Persaingan ketat di ekonomi GIG tetap membutuhkan peran serta negara minimal untuk menghadirkan perlindungan sosial bagi para pekerja. Perlindungan soal kesehatan dan jaminan-jaminan lainnya sehingga istilah mitra betul-betul bukan sebuah eufemisme istilah untuk menghindari pekerja mendapat jaminan sosial.
Persaingan Jakarta yang begitu keras, membutuhkan wajah manusiawi kebijakan pemimpinnya. Pemimpin yang punya kebijakan mengayomi pekerja ekonomi GIG seperti ojek online, kurir, sehingga bisa ikut merasakan kemerdekaan di Jakarta.

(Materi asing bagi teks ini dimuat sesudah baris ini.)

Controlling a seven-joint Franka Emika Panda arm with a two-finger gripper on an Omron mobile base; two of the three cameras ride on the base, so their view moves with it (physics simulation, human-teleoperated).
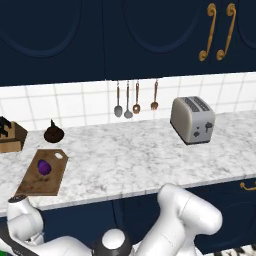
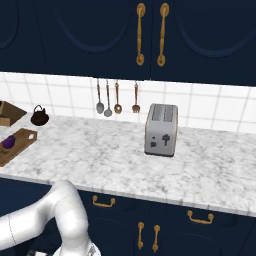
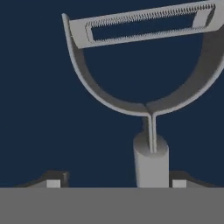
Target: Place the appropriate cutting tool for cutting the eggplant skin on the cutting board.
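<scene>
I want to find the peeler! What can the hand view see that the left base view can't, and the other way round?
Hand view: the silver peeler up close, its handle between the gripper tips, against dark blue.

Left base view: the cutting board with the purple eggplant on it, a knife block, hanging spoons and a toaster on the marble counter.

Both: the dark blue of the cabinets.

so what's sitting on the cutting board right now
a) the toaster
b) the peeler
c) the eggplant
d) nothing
c: the purple eggplant lies on the cutting board, while the peeler is at the gripper and the toaster stands far along the counter.
</scene>
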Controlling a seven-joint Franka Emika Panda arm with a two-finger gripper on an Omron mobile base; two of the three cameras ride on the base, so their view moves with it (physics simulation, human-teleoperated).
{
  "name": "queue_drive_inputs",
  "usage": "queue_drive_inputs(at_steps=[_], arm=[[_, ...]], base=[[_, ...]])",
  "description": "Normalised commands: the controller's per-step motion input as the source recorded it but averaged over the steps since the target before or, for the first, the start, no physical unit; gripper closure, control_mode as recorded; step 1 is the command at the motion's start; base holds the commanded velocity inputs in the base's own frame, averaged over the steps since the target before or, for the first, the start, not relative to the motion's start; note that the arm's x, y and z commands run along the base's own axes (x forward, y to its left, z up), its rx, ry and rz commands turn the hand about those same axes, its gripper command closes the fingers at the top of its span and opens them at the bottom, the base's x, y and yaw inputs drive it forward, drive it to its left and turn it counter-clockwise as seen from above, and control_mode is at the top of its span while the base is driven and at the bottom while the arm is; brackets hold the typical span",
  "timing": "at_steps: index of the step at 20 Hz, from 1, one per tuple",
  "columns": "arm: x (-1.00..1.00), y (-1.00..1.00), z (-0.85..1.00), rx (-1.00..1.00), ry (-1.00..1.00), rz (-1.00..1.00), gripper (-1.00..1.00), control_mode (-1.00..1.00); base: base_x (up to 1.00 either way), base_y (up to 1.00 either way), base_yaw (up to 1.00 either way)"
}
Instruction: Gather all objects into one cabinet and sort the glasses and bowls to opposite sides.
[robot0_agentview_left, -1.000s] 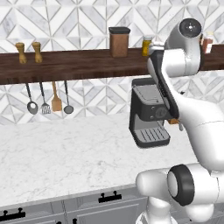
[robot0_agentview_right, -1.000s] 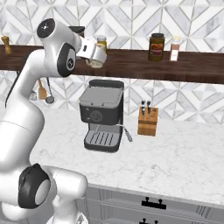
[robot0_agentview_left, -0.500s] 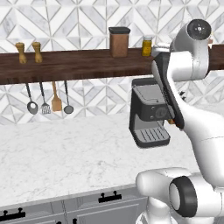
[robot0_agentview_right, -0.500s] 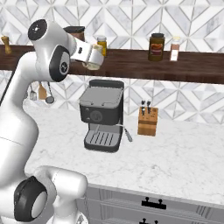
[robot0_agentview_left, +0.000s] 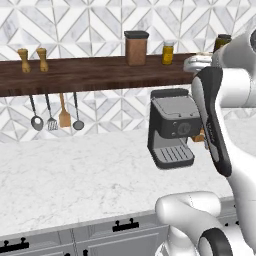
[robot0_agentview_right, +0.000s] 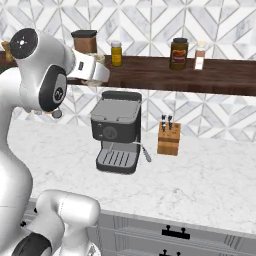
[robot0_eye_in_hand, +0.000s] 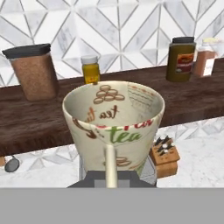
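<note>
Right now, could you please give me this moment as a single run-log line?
end effector: shut on cream cup | cup: upright, held aloft before wooden shelf | below: coffee machine on counter | cabinet: unseen

The 2 base cameras are looking forward and down from behind the arm, 1 on each side, both taking in the coffee machine (robot0_agentview_left: 172, 127) (robot0_agentview_right: 117, 131) and the dark wooden shelf (robot0_agentview_left: 90, 75) (robot0_agentview_right: 200, 75). The hand camera is sitting close, facing the same shelf (robot0_eye_in_hand: 39, 118).
</note>
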Motion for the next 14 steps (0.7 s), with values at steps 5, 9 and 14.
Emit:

Perang mulut antara kurir dan sopir mobil online adalah ekspresi kerasnya kehidupan Jakarta. Upaya mereka adalah iktiar untuk bertahan hidup di Jakarta. Menyelamatkan penghasilan Rp200 ribu sehari adalah kemewahan. Hidup itu terasa tidak adil karena dalam beberapa kasus seperti Zarof Ricar, bekas pejabat Mahkamah Agung, bisa mengumpulkan dana Rp1 triliun di rumahnya dari hasil dagang putusan.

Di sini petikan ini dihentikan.